Your answer must consist of exactly the lines below, starting with the line with "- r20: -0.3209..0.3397" and going on through the line with "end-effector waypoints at", and nothing else.
::: Task inputs :::
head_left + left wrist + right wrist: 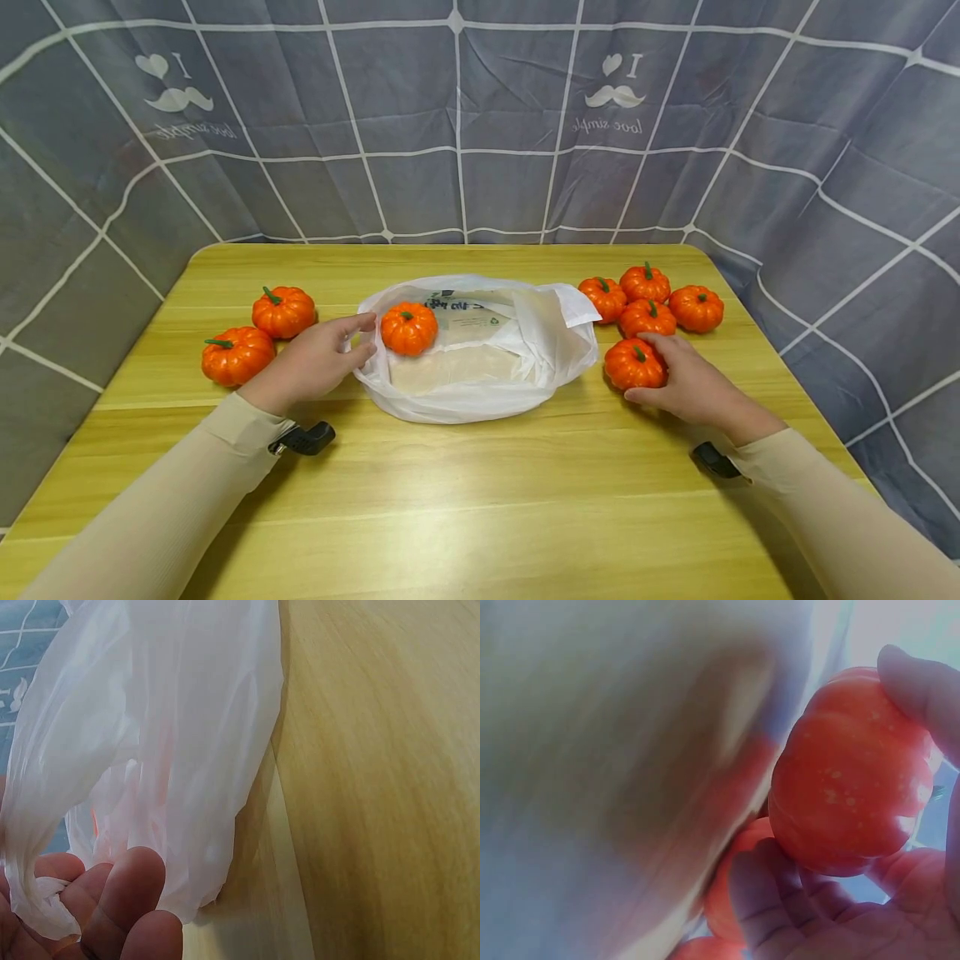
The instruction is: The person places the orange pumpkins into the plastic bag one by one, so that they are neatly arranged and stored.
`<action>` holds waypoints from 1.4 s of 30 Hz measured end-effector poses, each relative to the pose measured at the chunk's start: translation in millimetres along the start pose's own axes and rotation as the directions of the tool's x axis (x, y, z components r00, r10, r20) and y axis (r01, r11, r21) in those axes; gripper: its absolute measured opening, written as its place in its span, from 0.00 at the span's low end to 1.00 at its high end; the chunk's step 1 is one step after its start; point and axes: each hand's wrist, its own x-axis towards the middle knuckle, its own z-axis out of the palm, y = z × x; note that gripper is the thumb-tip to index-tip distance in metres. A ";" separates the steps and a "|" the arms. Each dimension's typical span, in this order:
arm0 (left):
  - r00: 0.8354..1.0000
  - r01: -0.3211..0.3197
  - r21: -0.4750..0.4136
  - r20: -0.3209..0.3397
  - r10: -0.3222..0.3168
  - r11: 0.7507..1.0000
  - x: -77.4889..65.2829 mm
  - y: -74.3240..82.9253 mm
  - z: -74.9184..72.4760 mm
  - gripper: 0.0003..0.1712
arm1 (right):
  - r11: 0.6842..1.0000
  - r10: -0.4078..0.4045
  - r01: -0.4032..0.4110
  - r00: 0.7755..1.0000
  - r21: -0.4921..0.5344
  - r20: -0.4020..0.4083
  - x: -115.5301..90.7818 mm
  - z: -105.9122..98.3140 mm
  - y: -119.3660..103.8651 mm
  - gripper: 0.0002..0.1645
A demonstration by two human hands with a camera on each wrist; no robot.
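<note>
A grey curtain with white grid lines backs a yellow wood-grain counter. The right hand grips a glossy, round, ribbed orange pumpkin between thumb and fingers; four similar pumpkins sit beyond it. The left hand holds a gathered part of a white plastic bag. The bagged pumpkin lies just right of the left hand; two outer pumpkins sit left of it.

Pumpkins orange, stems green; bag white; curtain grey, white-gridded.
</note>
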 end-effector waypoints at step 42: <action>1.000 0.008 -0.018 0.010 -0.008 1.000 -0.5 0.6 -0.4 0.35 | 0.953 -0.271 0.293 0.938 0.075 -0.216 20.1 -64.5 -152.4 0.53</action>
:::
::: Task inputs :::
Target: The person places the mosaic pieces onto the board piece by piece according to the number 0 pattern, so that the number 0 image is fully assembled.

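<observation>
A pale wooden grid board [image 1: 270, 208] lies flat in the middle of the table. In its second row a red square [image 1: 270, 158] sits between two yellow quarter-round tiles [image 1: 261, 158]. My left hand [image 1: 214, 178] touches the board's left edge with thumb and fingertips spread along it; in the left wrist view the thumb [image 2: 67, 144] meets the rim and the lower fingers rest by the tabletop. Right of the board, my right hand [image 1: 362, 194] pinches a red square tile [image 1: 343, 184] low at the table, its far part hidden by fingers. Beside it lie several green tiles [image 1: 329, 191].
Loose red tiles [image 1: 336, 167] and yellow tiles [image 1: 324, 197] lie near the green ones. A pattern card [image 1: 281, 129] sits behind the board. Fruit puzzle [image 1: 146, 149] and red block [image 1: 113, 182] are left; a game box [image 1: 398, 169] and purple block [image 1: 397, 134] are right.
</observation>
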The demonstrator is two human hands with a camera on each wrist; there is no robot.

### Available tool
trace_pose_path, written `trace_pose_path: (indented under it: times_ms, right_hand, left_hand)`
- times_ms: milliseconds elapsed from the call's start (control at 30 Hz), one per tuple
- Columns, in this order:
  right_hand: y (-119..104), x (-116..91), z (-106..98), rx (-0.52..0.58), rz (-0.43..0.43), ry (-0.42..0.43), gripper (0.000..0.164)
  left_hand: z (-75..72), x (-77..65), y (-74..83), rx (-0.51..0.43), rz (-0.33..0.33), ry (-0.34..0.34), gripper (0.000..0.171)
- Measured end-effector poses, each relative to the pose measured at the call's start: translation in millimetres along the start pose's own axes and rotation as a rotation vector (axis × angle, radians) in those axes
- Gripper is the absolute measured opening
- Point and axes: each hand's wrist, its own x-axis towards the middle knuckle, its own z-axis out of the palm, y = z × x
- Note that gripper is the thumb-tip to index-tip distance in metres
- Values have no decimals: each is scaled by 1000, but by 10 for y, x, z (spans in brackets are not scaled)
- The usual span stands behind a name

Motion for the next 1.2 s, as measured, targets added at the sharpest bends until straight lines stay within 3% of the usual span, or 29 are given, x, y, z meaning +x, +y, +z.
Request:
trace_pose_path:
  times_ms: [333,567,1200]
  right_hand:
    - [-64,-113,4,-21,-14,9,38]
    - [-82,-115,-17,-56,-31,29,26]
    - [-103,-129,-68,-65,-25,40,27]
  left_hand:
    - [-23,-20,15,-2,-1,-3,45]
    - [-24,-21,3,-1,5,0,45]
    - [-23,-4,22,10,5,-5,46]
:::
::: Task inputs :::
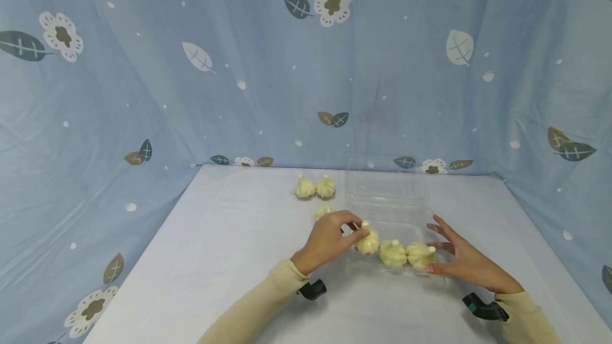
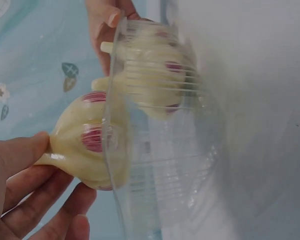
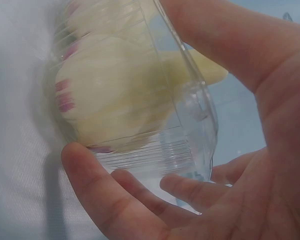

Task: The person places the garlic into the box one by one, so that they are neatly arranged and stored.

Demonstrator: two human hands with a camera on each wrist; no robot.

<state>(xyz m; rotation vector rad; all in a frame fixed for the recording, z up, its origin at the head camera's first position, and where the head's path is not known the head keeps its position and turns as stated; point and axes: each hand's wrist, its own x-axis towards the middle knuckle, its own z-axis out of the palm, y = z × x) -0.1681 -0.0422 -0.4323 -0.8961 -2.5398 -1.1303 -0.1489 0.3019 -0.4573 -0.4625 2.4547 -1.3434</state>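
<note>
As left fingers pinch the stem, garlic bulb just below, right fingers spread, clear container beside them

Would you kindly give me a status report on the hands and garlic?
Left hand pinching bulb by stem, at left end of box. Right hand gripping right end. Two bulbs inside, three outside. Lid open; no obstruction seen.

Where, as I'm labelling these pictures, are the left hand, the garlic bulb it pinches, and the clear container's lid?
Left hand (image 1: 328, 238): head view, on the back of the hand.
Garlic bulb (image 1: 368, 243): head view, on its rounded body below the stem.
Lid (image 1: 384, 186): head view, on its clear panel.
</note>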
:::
### [Worked solution]
  - r20: -0.3209..0.3397
  - r10: -0.3222..0.3168
  - r11: 0.7507..1.0000
  - x: -77.4889..65.2829 mm
  - y: -74.3240..82.9253 mm
  - z: -74.9184..72.4760 mm
  - gripper: 0.0003..0.1712
arm1 (right):
  - r11: 0.6842..1.0000
  - r10: -0.4078..0.4045
  - r01: -0.4032..0.4110
  - r00: 0.7755..1.0000
  - r21: -0.4921..0.5344
  - r20: -0.4020..0.4083
  - x: -115.5301..90.7818 mm
  - z: -105.9122..98.3140 mm
  - y: -119.3660..103.8651 mm
  - gripper: 0.0002..0.1645
A demonstration by two human hands with a camera on each wrist; no robot.
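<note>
A grey curtain with white grid lines backs a yellow wood-grain counter. The right hand grips a glossy, round, ribbed orange pumpkin between thumb and fingers; four similar pumpkins sit beyond it. The left hand holds a gathered part of a white plastic bag. The bagged pumpkin lies just right of the left hand; two outer pumpkins sit left of it.

Pumpkins orange, stems green; bag white; curtain grey, white-gridded.
</note>
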 end-effector waypoints at step 42: <action>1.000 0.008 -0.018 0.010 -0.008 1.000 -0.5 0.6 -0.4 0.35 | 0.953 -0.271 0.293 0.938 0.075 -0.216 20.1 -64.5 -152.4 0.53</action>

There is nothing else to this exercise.